**What to work on**: Would it be possible to output exactly, and only, the lines below from the one holding "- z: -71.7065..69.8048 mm" to the last line, both included, with every picture left out?

**Data section**:
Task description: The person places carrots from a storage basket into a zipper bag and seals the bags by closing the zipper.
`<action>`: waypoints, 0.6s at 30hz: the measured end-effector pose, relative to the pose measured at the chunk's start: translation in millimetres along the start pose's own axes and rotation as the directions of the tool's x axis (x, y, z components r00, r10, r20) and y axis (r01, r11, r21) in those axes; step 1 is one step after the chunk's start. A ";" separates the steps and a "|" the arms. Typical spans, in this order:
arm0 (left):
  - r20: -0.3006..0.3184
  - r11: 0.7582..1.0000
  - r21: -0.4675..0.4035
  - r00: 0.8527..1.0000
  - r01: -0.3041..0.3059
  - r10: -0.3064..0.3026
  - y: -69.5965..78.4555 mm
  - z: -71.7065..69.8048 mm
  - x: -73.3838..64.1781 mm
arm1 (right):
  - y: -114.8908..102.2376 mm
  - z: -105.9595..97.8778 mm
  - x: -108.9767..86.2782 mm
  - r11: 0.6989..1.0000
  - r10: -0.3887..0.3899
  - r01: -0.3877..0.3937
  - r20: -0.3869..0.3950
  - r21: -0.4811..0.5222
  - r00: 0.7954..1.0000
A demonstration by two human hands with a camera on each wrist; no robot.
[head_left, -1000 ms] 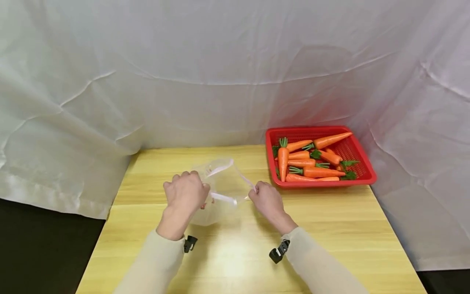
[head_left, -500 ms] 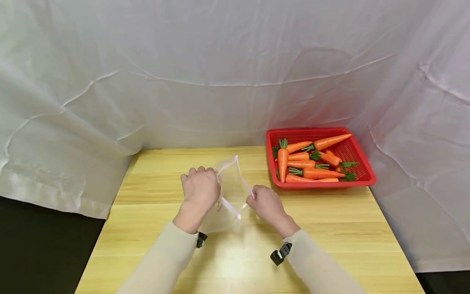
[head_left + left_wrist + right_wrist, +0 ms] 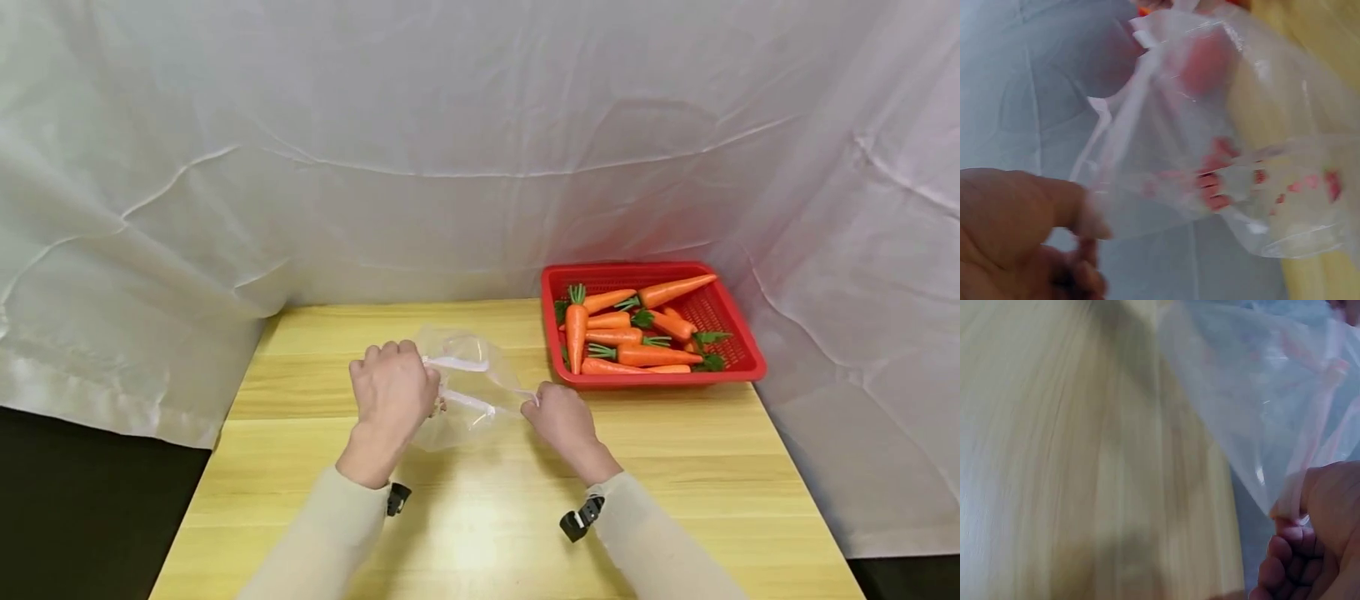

**Task solution**:
  - z: -71.7065..69.8048 mm
  - x: -73.3838..64.1781 mm
arm1 (right):
  - y: -114.8908..102.2376 mm
  - z: -105.9595..97.8778 mm
  - x: -108.9767..86.2782 mm
  - r11: 0.6989..1.0000
  - r10: -0.3887..0.3899
  - r01: -0.3877..0.3937
  - r20: -0.3869..0.3950
  - r21: -0.4811..0.5222
  - r00: 0.7954..1.0000
A demonstration by two human hands with a camera on each wrist; no robot.
[head_left, -1000 ms] 
[head_left, -500 ms] 
[head_left + left_wrist + right_wrist, +0 ms] 

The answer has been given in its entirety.